進行方向的に最短距離を進みたいが為、前を通過もしくは停留しているものに関しては容赦なく蹴り飛ばして進んでいるのだが、そろそろ蹴る足が疲れてきた。やはりベースが人間の身体だと、身の丈以上のウシを蹴り上げるのは中々の負荷らしい。
「リィ、蹴り飛ばして進むの疲れてきたから、そろそろ働いてくれ。一度殺気を込めて吠えてくれればいい。ここにいる中でリィより格が上の獣はいないようだから、それで解決。奴らが皆逃げていけば我ももっと早く進める」
『イヤよ。アタシが吠えて魔物たちが逃げて、それで誰かが襲われたらどうするワケ?』
居場所を追われて移り住んだ魔物が先住民を追い出して、その追い出された民族が周辺を襲ってというのはよくある話だ。…うむ。だからといって、我が障害物を避けて進むというのはいかがなものだろうか。嘆かわしいことだと思わないか?
『ご主人は圧倒的強者デショ?ならあの程度の魔物たち、見逃してあげなさいヨ。一寸の虫にも五分の魂ヨ!』
「うむ。確かにそうだ。どんなに小さな身体であろうと、命は命。我と変わらん」
『そうネ、だから早く通常の補装された道に戻って』
「ならば対等な命として、1匹残らず我の晩餐の食材にしてやろう」
料理長は言っていた。
「"大抵のものは食材になるのだから、邪魔になるなら敬意を持って己が血肉に変えるが吉"」
恐らくこの草原を通る者がいれば、ギルドに報告がされた上で討伐依頼が出るだろう。なら先に仕留めようが問題無し。幸い我が調理法を知らんのは獅子とヘビくらいだからな。他はきちんと美味しくいただくとしよう。
「リィ、仕方がないのでここらで軽い運動をしようと思う。逃すのがお好みでないと言うのなら、獲物が逃げないように道を塞ぐくらいはしてもらえるな?」
リィは渋っていたものの、それくらいなら、と引き受けて我の頭の上から飛び降りた。そしてすぐに本来の大きさに戻る。

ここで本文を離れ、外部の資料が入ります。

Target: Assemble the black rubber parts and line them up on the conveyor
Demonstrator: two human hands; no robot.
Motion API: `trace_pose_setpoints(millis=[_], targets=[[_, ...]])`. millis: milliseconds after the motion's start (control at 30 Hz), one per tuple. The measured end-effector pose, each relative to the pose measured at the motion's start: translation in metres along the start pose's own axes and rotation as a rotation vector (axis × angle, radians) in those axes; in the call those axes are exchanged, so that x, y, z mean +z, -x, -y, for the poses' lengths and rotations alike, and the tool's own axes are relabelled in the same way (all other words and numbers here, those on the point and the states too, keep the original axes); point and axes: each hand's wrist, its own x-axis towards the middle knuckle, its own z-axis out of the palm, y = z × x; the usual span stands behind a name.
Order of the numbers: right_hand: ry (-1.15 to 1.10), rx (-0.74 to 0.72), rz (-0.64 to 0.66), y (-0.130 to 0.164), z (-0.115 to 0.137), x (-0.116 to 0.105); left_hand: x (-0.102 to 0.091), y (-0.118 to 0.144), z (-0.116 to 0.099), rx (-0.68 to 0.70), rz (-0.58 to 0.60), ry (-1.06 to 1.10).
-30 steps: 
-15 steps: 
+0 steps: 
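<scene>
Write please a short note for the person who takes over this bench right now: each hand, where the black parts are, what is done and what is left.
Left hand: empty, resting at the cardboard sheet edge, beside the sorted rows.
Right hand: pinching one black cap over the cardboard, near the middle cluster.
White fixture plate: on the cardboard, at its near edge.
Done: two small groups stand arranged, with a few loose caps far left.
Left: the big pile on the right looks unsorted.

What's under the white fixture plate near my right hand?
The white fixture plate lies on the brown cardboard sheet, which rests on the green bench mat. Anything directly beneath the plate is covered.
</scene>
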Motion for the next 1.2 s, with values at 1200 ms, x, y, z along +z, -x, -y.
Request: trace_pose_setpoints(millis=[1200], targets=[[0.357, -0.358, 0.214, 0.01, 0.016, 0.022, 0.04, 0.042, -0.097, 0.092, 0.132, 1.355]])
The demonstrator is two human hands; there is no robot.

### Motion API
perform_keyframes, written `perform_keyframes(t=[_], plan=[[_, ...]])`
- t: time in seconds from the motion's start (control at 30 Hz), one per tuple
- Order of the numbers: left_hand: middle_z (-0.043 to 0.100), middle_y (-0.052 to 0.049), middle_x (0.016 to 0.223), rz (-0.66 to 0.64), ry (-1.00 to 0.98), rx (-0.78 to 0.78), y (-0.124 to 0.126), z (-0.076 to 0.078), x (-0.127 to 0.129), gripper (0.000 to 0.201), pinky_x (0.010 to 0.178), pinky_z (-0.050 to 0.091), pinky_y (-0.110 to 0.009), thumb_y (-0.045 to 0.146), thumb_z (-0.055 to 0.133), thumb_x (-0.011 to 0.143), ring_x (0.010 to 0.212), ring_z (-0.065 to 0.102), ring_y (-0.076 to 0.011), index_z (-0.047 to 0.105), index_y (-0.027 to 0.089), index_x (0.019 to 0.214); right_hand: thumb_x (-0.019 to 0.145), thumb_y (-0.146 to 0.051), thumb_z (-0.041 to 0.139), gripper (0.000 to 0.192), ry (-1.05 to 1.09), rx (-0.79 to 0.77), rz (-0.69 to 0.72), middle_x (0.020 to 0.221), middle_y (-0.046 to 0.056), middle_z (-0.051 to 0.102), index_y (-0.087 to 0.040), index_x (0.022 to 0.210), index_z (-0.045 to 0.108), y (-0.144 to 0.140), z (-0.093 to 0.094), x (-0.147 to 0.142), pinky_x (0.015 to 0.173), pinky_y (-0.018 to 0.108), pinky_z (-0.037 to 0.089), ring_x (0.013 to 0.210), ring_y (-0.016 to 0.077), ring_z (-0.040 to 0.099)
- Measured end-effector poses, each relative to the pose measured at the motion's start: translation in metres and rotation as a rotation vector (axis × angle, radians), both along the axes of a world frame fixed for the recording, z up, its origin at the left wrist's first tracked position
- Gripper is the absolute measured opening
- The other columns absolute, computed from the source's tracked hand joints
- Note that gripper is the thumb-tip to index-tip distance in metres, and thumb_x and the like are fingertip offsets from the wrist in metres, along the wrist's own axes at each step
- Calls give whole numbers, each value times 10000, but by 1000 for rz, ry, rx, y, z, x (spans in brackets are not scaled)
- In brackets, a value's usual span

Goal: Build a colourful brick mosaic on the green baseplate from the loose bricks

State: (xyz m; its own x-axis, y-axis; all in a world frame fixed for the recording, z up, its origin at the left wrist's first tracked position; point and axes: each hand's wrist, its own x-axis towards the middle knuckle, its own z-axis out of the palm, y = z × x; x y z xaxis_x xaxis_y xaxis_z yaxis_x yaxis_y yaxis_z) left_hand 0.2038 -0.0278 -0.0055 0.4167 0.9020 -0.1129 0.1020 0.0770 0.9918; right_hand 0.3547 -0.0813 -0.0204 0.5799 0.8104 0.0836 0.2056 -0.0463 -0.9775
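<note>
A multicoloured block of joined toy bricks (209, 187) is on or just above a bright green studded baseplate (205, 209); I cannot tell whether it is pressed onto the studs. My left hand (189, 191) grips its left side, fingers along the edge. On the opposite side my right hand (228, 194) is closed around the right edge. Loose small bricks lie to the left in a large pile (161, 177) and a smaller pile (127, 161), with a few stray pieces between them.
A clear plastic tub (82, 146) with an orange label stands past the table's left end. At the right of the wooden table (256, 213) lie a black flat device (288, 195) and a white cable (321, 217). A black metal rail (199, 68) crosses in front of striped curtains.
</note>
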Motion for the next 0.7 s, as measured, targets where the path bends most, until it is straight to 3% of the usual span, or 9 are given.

周囲の獣たちも本能的に危険を察知し始めたのか、狩られる前にと反射的に身を翻す。
『チョット!?この美人を前にして逃亡するとかいい度胸してるワネ!!漢ならアタシを口説き落としてみなさいョォ!!!』
リィの遠吠えが響く。これ、魔獣たちに聴こえているのだろうか。予想外にリィがやる気になってくれたので、思ったよりも早く美味しい昼飯食えそうだな。
『ご主人!サボってないで早く!』
「うむ!」
その吠えに催促され、我も近場の鳥から包丁を入れ始めるのだった。